A marquee each for the die-hards, traditional and modern, clamped for three days to the grassy banks overlooking the sweep of the bay. Add in the Conservative club and the vaulted Methodist church and the options multiply. Organiser Fred Lindop keeps the talent roster fresh, while including favourites like Festival President Alan Barnes, alto storm-trooper Gilad Atzmon and the classicist Keith Nichols, each a sure-fire banker.
The modernists revelled, first, in Swanage’s Friday-night special: Jean Toussaint’s Sextet in Blakey mood, each man excelling, pianist Andrew McCormack supreme on an extended version of ‘Moanin’, while brassmen Byron Wallen and Dennis Rollins also scored heavily. This really was a band of all the talents. Their Saturday night counterparts were the Stan Tracey Dynasty Octet, drummer son Clark master-minding a series of octet reprises, with Marks Armstrong and Nightingale on form, Barnes alongside, youngster Chris Maddock and Don Weller breath-taking in a game of tenor tip-and-run on ‘Timespring’. The Sunday-night clincher featured Barnes and on-form tenorist Dave O’Higgins out front co-leading their Reed Breed with tenor-saxophonist Robert Fowler, altoist Sammy Mayne and Karen Sharp forceful on baritone. Nicely varied too, with Benny Carter’s ‘Just a Mood’, scored by Barnes leading to a version of Dexter Gordon’s ‘The Chase’ solo orchestrated by O’Higgins and beyond. Pianist Dave Newton was up for it all, inventive, quirky when appropriate and earned plaudits from everyone.
Celebrating a past master, or in the case of the MJQ Celebration quartet, a whole repertoire can be a winner. Excellent work all round here, with Jim Hart nudging pianist Barry Green for honours. Sharp and Fowler badged their quintet as ‘Play Al and Zoot’ and so they did, in a superb set sparked by peerless rhythm from Newton, Andrew Cleyndert’s bass and drummer Steve Brown. Chris Biscoe’s Profiles of Mingus swung hard, Biscoe’s bass-clarinet ruminations and fierce alto alongside Henry Lowther and able tenorist Pete Hurt. Smaller-scale perhaps but remarkable too, were the Henry Armburg-Jennings Trio, with the omni-present Ross Stanley and that fine bassist Adam King. Focussed trumpet playing, fire matched by sensitivity. Violinist Christian Garrick already has a star on his door, his quartet session in the church like a master-class in joy with guitarist Jez Cook and Alec Dankworth at one in support. Altoist Alison Neale’s new quintet with the crowd-pleasing pianist Leon Greening and vibesman Nat Steele in tow played it cool, the leader’s sinewy flute a standout.

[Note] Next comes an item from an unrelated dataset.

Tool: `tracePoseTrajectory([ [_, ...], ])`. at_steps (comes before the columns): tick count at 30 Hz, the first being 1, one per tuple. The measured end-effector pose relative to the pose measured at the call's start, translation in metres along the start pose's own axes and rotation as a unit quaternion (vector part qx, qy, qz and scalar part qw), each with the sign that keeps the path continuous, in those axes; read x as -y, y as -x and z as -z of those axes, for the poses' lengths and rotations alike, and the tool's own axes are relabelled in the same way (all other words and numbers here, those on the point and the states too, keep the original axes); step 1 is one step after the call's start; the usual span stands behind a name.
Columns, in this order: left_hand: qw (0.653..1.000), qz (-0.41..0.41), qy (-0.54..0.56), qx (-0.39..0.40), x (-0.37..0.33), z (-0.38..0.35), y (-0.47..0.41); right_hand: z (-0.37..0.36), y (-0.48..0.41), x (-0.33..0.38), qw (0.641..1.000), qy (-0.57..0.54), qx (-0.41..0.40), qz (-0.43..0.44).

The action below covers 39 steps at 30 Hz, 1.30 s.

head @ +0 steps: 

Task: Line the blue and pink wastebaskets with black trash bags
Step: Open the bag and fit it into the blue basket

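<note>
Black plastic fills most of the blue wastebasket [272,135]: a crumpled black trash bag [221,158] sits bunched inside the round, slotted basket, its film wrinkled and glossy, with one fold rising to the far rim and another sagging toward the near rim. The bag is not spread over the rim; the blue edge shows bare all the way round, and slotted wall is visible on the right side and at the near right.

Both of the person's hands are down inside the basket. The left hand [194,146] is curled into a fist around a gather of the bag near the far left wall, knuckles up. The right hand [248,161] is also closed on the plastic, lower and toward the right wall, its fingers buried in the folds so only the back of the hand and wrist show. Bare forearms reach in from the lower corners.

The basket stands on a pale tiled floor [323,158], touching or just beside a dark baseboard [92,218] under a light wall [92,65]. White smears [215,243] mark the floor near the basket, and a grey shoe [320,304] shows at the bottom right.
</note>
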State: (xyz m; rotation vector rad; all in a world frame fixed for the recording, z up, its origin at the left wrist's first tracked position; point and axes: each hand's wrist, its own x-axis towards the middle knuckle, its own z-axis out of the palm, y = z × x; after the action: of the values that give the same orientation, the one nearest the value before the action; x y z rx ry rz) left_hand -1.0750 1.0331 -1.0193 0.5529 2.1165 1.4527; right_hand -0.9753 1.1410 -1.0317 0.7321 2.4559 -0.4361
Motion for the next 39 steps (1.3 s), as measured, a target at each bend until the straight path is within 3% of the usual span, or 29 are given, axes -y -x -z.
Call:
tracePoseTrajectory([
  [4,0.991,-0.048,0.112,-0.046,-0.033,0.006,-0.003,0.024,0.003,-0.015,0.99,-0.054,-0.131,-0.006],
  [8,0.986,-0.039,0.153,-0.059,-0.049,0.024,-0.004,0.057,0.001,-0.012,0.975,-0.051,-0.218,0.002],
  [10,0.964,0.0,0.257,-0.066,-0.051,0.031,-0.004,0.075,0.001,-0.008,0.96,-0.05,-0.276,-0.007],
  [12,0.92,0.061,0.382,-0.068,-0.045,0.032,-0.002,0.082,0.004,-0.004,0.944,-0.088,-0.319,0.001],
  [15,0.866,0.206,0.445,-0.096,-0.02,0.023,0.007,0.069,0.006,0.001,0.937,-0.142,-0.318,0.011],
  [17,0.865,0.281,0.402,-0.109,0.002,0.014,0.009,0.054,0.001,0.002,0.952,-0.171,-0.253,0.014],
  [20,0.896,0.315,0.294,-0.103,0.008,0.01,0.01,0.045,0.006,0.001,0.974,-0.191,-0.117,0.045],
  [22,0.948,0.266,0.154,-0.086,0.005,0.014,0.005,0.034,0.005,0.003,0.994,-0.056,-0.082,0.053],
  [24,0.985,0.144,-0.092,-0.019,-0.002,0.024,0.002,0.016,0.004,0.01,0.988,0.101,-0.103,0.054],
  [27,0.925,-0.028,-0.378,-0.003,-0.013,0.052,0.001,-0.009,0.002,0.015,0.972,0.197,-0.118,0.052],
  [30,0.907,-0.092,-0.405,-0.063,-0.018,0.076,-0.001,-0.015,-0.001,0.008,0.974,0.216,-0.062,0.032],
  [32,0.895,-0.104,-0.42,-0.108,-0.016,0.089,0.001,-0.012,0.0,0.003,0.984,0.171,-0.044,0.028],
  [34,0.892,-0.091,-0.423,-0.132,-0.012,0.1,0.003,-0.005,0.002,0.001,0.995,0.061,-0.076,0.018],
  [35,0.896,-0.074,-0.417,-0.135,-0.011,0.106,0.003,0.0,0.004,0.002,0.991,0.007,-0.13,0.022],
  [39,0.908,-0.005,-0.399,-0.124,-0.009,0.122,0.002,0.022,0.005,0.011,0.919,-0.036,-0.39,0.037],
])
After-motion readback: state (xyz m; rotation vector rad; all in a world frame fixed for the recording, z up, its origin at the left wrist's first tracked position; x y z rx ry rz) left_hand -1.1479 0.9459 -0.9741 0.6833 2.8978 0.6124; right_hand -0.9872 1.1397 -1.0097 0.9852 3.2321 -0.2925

Good things also emanated from Martin Litton’s Red Hot Peppers, with the remarkable Ewan Bleach on clarinet and the Nichols Blue Devils, guest US cornetist Andy Schumm in Bix-ian mode, trombonist Alistair Allan playing a solo version of ‘I Cover the Waterfront’ that stunned us all. Trip Advisor rating for the 26th Swanage? Five stars all the way.